• **Prompt**
Look through the records below for the line with "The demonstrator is" and the line with "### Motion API", then return those lines and all lines between, exactly.
┄┄┄┄┄┄
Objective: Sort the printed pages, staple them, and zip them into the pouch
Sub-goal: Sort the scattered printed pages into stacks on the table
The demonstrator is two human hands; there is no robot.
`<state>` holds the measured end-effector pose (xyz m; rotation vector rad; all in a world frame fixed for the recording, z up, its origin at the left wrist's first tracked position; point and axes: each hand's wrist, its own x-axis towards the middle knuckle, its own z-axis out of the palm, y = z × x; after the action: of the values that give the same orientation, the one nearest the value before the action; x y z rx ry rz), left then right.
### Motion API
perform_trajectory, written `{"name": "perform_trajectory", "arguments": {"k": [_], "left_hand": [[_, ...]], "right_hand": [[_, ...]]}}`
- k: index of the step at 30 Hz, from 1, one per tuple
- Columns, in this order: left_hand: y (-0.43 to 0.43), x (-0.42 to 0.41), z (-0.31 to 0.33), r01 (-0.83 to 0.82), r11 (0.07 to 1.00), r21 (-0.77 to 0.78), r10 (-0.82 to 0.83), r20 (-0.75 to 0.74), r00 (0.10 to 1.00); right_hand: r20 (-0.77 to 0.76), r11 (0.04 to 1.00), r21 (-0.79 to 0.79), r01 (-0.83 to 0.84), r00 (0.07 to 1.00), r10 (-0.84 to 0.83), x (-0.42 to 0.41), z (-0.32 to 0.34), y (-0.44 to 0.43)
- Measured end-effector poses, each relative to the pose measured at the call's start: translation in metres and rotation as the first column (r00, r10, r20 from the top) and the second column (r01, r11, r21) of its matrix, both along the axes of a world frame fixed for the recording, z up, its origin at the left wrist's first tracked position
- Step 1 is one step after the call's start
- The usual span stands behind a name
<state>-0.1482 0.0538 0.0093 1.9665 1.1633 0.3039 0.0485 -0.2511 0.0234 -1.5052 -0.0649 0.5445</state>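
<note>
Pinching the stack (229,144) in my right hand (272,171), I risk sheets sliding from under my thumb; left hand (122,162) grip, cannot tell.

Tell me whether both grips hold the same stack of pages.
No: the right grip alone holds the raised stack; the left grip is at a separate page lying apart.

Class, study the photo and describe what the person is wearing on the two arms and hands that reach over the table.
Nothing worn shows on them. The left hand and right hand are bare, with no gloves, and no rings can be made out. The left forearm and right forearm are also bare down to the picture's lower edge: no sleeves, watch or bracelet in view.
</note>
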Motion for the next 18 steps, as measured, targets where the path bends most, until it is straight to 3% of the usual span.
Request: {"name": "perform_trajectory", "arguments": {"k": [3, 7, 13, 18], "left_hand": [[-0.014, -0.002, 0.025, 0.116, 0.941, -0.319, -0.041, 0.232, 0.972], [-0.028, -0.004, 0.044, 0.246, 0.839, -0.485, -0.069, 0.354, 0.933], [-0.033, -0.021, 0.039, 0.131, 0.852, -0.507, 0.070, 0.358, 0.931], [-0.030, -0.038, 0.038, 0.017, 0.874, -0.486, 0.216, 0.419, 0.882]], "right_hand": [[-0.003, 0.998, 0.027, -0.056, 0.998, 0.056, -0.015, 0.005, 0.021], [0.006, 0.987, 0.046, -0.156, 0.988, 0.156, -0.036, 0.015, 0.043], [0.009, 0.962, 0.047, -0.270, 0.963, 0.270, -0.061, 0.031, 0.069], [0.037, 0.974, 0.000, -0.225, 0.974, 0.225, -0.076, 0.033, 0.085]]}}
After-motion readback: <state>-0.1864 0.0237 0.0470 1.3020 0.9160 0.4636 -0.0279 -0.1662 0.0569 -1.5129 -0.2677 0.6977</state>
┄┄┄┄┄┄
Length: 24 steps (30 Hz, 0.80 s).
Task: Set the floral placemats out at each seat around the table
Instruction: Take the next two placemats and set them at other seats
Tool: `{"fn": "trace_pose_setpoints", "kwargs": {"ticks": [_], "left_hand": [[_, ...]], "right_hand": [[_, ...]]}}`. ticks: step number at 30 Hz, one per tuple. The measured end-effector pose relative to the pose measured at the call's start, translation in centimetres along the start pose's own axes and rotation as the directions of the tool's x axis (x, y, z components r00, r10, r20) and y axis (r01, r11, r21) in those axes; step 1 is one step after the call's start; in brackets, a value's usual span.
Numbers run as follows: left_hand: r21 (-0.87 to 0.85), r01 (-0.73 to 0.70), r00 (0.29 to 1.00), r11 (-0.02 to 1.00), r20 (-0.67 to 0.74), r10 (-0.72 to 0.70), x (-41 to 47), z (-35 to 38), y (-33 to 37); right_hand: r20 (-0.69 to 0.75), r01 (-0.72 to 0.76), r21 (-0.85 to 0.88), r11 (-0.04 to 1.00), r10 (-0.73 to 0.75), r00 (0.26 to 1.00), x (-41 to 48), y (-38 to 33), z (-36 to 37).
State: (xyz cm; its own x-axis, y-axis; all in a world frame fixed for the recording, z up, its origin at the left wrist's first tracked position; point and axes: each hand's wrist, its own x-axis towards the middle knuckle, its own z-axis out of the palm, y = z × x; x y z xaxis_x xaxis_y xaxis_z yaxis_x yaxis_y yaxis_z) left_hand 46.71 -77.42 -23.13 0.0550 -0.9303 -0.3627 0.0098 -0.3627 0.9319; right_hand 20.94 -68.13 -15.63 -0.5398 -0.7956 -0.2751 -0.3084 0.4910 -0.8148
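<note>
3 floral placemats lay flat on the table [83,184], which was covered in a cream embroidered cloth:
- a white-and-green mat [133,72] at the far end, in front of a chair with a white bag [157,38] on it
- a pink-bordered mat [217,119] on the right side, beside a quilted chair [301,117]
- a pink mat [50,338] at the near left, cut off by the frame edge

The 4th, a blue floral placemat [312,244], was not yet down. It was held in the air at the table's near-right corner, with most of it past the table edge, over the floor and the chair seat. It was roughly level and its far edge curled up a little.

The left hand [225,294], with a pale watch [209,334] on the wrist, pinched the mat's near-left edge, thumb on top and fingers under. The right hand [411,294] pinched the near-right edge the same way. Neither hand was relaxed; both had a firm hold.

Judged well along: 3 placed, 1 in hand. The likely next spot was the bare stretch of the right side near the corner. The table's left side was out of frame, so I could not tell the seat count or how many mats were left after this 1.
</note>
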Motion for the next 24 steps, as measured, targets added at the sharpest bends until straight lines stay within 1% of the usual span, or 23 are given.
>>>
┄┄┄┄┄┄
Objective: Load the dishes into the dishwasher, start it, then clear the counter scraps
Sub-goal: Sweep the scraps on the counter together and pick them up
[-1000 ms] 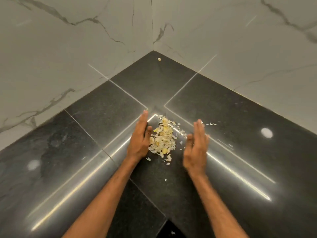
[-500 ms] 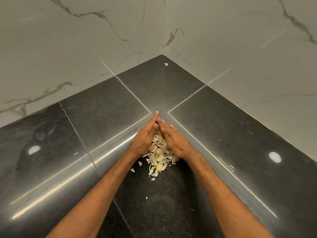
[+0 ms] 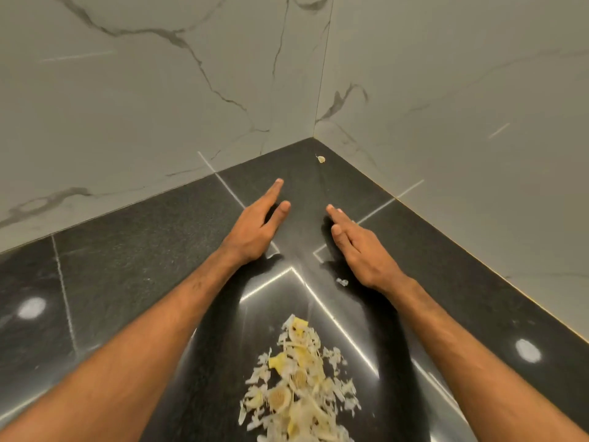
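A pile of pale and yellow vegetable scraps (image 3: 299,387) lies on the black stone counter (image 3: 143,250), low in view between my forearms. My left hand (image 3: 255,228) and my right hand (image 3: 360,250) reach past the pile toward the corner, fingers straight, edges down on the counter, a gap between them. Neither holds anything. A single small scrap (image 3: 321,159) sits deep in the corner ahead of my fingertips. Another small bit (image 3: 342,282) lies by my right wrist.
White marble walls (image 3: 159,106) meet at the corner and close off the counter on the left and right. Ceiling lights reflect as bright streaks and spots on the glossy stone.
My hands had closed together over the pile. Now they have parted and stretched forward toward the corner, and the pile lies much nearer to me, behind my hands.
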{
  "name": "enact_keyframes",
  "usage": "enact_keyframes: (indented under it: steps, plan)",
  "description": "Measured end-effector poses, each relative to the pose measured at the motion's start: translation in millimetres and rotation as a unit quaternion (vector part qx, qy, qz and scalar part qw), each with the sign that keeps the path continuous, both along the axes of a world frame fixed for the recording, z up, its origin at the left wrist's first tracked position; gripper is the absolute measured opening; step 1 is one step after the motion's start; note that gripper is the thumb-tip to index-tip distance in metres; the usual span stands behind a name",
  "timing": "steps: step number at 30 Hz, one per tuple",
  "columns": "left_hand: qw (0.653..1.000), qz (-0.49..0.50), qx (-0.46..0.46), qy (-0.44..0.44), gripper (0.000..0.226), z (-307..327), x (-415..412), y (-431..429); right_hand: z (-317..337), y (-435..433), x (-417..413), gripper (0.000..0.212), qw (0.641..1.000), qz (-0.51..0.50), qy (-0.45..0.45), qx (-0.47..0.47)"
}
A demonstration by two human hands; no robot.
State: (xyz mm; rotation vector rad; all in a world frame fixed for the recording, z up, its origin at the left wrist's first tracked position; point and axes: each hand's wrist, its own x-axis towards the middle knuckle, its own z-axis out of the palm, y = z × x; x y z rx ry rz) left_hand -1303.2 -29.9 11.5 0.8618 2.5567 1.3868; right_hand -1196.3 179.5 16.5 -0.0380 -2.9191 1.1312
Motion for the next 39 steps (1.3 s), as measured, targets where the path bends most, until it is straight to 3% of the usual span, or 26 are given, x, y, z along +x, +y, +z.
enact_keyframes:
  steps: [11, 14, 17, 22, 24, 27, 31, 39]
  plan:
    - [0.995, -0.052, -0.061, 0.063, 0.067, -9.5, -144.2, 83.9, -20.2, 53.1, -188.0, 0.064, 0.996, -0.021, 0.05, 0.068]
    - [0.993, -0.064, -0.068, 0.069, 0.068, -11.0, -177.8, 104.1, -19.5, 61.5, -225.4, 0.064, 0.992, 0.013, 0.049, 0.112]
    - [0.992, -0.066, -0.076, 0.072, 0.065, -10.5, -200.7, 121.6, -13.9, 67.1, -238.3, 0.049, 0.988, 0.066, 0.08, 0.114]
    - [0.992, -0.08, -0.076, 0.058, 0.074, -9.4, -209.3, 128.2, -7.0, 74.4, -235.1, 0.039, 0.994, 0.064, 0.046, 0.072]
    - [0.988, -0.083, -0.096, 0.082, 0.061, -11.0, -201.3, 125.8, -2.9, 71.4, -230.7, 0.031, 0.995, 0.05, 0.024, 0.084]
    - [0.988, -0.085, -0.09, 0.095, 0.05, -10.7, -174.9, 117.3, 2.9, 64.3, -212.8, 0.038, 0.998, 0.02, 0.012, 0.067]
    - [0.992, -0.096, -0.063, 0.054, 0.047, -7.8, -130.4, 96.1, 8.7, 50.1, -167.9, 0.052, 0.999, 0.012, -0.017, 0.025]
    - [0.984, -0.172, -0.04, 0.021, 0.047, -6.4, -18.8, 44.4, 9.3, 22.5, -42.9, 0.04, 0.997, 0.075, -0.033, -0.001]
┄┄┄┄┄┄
• **Exercise response**
The demonstrator is two human hands; there is no robot.
`<state>` holds the measured end-effector pose (xyz m; rotation vector rad; all in a world frame fixed for the recording, z up, its origin at the left wrist's first tracked position; point and axes: each hand's wrist, its own x-axis towards the middle knuckle, its own z-axis out of the palm, y = z × x; after the action: of the values that give the same orientation, the one nearest the value before the action; x y z rx ry rz), left then right.
### Motion API

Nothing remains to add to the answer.